In this post I’ll be sharing my experiences reviewing/testing some podcast client applications in Linux.

I will focus on these 5:

and only briefly touch upon another 3:

These apparently do not constitute an exhaustive list. There are many others that I won’t cover. And even for those I do I probably won’t cover every aspects of the application.

All the applications I review have a native Linux version, but some of them are also available in Windows and MacOS. The 5 I focus on are all open source applications.

All but one of them are GUI applications, with the only exception castero being a TUI one. This makes the comparison a bit tricky for some aspects like user interfaces. So take the final scoring and verdicts with a grain of salt.

I also need to confess that I’m not a heavy podcast user. I only recently started to grow interests in this form of media (that’s why I’m doing the review in the first place, as an attempt to find myself a handy tool to use), and I only tested all these applications for a very short amount of time. There are likely some features/issues that will only emerge after a long-term usage, I might come back and a give another post if such things do catch my attention.

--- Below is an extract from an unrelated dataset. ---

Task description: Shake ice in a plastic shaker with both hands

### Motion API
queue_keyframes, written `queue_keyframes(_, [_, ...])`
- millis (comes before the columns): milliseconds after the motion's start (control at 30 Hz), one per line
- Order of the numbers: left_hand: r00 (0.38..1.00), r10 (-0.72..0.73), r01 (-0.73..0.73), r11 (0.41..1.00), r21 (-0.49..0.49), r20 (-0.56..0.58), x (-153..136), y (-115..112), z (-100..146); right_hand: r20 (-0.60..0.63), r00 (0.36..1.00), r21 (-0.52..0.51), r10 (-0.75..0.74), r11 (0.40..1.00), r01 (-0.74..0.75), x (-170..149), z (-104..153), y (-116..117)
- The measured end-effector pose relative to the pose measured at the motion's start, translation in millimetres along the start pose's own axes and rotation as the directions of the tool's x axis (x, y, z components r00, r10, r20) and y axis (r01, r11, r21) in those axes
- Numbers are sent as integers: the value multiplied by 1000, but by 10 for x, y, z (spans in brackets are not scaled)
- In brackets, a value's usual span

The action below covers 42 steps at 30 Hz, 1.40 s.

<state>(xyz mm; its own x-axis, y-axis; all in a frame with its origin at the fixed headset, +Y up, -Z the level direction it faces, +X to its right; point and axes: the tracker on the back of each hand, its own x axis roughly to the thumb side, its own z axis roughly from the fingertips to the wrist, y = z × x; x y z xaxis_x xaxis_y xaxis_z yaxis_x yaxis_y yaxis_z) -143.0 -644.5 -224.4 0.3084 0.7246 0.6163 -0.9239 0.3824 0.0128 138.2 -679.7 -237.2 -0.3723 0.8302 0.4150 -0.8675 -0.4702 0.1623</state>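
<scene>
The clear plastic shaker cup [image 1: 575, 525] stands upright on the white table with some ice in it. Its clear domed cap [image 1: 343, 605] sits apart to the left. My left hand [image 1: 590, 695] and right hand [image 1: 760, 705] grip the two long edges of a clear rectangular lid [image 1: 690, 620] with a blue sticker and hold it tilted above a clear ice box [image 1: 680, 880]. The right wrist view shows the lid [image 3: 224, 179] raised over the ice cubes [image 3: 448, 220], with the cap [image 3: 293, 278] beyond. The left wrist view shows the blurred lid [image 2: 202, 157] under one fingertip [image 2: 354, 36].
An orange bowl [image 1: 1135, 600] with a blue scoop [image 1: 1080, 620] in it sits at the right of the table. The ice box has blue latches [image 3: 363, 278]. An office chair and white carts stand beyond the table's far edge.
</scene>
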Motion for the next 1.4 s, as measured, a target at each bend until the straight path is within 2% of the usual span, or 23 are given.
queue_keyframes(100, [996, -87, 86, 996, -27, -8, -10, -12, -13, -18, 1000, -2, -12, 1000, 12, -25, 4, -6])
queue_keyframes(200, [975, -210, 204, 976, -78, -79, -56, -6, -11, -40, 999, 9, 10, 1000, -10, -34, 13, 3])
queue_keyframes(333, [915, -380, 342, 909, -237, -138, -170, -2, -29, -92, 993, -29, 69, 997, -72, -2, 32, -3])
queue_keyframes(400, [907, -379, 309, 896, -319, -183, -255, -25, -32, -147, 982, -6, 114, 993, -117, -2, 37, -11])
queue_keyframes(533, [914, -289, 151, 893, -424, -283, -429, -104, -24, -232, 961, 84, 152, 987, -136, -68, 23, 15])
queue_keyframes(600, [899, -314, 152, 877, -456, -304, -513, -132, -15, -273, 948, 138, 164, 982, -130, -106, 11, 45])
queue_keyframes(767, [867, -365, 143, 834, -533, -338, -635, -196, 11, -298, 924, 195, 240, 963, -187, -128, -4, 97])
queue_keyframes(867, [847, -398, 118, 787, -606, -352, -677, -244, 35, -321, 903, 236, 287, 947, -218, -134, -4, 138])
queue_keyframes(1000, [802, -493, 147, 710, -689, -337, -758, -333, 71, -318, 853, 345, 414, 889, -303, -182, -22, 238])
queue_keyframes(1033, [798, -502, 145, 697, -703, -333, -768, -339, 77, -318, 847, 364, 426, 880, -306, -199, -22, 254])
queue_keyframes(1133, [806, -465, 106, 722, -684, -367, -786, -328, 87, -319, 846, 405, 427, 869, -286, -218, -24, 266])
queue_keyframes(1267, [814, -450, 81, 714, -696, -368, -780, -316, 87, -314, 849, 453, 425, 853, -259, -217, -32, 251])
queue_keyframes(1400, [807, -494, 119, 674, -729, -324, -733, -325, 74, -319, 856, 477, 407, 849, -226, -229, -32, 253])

At the end of the review, I’d like to give the 5 applications a score from these aspects:

  1. UI and appearances.
  2. Easy of use.
  3. Configurability and extensibility.
  4. Richness of features.
  5. An overall score.

Lastly, the OS I use for the review/test is Manjaro Linux, which in general tend to offer by its official repository as well as the AUR more recent versions of applications (compared with, for instance, Ubuntu). So to make it more replicable, I will try to use a portable format (AppImage) when possible, but I will always pick the latest release.

Reviewed Podcast Clients


Some basic info:

  • Web page: https://vocalproject.net/.
  • My installation method: from Manjaro repository (pacman -S vocal).
  • Version: 2.4.2.
  • Config loc: ~/.config/vocal/vocal.db, not customizable.
  • Local storage loc: ~/.local/share/vocal/, not customizable.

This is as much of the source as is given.